◆ **Exercise details**:
Only one stretch of the records below is wanted: the lines from the one holding "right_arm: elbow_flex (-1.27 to" through the one holding "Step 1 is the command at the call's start". Return it exactly, both ends included.

[Source data]

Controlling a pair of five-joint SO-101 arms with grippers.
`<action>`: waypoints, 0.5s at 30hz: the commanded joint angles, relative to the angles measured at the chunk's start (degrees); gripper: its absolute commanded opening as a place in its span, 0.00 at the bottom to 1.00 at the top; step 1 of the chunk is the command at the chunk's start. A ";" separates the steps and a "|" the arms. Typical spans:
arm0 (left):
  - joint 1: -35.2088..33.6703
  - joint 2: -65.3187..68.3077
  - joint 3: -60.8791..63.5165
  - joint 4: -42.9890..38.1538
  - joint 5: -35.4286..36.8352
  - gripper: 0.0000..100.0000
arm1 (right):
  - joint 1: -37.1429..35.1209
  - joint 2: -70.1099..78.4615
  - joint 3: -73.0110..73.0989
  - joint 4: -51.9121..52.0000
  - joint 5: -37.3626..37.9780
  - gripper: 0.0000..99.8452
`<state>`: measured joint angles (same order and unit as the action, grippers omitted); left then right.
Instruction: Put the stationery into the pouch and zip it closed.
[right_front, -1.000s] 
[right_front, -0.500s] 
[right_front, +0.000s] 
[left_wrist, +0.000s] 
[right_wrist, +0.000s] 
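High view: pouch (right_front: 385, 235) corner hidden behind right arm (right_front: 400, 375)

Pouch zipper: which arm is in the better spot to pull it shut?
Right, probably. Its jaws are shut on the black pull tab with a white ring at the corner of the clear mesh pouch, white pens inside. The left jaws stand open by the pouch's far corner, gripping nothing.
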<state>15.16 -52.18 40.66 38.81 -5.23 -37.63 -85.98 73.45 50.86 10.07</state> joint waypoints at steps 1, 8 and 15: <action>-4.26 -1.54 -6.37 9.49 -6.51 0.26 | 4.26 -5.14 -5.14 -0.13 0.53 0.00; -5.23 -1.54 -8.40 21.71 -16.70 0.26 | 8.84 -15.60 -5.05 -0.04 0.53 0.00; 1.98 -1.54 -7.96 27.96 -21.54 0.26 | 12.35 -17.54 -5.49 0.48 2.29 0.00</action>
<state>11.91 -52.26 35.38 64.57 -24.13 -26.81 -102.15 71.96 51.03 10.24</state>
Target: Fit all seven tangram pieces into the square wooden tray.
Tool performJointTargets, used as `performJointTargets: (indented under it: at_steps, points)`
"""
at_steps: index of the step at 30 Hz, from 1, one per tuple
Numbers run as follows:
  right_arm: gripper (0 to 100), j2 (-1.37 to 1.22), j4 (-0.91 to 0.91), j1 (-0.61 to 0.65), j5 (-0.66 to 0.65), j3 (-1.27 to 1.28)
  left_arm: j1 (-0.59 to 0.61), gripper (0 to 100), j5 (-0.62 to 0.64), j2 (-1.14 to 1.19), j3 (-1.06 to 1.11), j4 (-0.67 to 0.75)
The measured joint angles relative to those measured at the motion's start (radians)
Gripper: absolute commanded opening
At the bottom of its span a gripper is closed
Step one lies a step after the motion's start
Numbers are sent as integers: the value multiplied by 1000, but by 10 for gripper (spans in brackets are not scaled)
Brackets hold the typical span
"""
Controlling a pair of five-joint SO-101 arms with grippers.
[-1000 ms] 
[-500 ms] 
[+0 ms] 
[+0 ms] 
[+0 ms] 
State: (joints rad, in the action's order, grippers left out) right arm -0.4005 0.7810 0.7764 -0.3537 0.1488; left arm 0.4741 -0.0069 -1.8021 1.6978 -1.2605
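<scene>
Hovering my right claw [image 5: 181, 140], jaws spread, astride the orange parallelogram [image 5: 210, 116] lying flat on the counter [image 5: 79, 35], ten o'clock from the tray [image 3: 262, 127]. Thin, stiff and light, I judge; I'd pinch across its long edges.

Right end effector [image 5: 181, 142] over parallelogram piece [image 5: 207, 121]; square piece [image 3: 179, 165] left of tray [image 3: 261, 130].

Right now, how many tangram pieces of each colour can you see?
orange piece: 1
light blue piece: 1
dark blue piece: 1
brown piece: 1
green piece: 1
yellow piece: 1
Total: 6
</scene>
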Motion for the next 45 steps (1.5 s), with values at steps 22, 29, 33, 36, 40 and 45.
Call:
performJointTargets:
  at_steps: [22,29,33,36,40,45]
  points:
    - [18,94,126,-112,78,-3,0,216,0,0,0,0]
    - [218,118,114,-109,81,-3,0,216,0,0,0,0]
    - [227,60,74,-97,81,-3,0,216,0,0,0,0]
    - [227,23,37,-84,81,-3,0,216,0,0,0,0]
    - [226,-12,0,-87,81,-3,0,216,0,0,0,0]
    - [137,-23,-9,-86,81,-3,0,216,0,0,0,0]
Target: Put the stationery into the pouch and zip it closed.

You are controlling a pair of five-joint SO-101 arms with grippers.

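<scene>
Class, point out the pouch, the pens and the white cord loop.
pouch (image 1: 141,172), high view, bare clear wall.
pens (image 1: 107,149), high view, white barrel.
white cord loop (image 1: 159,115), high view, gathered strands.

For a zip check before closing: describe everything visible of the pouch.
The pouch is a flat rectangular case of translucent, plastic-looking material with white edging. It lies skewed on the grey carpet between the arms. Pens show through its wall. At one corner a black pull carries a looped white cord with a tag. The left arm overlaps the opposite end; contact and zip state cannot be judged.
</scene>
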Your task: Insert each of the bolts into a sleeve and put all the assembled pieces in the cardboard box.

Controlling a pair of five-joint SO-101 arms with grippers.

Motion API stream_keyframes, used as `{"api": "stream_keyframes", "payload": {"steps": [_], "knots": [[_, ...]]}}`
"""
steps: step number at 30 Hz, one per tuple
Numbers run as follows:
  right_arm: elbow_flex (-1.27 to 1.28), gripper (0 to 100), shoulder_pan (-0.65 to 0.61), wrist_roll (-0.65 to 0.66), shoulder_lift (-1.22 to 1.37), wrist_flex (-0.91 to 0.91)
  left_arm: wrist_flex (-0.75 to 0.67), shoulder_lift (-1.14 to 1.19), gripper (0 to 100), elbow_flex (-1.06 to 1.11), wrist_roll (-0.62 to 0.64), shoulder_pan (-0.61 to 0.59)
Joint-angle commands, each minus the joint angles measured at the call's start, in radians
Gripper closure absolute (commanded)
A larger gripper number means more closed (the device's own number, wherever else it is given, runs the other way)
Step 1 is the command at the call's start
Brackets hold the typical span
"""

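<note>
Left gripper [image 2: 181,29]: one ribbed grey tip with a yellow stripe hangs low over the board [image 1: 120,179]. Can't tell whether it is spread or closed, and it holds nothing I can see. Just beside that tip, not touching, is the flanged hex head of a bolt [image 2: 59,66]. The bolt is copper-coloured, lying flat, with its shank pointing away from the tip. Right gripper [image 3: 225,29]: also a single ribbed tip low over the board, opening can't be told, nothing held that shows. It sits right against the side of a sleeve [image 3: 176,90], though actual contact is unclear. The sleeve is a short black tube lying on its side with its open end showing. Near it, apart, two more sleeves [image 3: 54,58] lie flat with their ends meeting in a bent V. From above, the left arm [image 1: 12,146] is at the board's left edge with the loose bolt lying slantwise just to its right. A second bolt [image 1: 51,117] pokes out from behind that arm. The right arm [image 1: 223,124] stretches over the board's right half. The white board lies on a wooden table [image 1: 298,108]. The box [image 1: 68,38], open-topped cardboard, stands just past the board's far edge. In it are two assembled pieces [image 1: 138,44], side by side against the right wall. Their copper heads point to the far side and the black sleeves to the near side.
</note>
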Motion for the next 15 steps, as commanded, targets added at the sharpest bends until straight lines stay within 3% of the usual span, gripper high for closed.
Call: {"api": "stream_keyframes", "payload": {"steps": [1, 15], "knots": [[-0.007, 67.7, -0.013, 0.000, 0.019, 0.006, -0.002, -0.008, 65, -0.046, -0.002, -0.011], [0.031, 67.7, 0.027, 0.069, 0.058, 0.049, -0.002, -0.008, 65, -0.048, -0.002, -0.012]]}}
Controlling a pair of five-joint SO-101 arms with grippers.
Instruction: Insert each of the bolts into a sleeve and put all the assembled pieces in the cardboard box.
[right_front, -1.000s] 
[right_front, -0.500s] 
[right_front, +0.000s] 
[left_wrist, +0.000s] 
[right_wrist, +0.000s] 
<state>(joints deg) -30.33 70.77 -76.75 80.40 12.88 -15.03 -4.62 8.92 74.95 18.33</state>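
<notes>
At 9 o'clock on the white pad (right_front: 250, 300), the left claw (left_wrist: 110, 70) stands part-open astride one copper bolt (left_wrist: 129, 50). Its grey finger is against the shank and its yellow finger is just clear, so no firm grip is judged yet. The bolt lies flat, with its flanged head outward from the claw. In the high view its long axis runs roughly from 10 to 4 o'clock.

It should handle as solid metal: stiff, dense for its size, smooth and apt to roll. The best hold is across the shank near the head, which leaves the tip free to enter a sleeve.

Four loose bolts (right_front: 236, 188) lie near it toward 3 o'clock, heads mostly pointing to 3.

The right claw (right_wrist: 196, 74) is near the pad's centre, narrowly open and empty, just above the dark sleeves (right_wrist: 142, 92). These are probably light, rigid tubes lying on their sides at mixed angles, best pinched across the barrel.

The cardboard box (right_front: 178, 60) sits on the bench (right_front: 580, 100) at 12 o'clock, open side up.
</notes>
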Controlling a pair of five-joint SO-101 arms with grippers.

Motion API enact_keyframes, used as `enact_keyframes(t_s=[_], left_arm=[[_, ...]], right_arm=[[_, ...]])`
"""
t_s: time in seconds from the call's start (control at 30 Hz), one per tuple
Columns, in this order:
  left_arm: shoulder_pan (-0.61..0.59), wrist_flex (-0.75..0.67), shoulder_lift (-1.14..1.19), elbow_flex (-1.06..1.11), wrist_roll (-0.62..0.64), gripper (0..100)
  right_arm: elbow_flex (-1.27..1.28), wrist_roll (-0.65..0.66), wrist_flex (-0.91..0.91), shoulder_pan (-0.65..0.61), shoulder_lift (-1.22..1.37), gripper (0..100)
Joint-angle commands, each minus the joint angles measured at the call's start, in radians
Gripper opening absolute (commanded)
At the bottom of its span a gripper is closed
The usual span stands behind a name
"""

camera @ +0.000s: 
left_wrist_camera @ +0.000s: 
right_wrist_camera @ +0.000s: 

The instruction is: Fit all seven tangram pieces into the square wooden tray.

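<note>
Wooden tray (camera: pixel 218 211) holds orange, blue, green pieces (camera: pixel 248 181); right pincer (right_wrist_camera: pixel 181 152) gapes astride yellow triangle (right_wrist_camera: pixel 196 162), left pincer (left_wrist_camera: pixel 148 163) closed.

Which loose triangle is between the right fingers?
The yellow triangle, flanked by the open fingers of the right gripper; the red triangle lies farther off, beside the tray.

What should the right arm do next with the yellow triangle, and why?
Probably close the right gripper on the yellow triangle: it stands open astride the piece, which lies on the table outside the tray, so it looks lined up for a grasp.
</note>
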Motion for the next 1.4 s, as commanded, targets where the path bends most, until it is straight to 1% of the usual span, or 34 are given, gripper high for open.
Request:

◆ **Task answer**:
  right_arm: elbow_flex (-1.27 to 1.28), gripper (0 to 100), shoulder_pan (-0.65 to 0.61), wrist_roll (-0.65 to 0.66), shoulder_lift (-1.22 to 1.37), wrist_flex (-0.91 to 0.91)
  left_arm: wrist_flex (-0.75 to 0.67), shoulder_lift (-1.14 to 1.19), gripper (0 to 100), elbow_flex (-1.06 to 1.11), wrist_roll (-0.62 to 0.64), shoulder_pan (-0.61 to 0.59)
Joint-angle commands, each minus the joint angles measured at the call's start, in radians
Gripper closure absolute (commanded)
A larger gripper number means more closed (the device's own number, wherever else it is given, runs the other way)
Step 1 is the command at the call's start

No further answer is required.